- Information provided -
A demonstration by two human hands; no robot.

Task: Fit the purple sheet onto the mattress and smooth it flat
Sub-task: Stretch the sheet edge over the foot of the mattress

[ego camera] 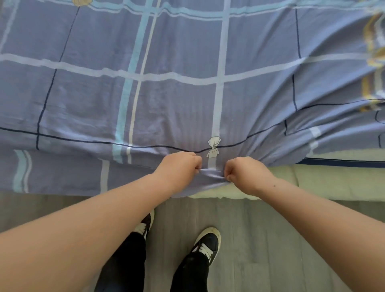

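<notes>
One purple sheet (187,62), pinched by left grip (179,165), right grip (244,173), one mattress (325,181)

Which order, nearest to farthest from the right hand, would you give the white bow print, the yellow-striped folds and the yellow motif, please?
From the right hand, gripping the purple sheet:
1. White bow print, just above and left.
2. Yellow-striped folds, at the far right.
3. Yellow motif, at the top left.

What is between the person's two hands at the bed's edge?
A bunched fold of the purple checked fabric sheet, gripped by the left hand and the right hand. The head view shows it, just below a white bow print.
</notes>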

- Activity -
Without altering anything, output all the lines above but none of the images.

- Reply to the exercise -
A demonstration by two human hands; no robot.

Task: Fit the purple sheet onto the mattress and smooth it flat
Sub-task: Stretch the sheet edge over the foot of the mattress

[ego camera] 

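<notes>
One purple sheet (187,62), pinched by left grip (179,165), right grip (244,173), one mattress (325,181)

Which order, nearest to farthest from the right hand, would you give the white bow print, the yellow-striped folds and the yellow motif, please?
From the right hand, gripping the purple sheet:
1. White bow print, just above and left.
2. Yellow-striped folds, at the far right.
3. Yellow motif, at the top left.

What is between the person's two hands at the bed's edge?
A bunched fold of the purple checked fabric sheet, gripped by the left hand and the right hand. The head view shows it, just below a white bow print.
</notes>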

The exercise has been completed.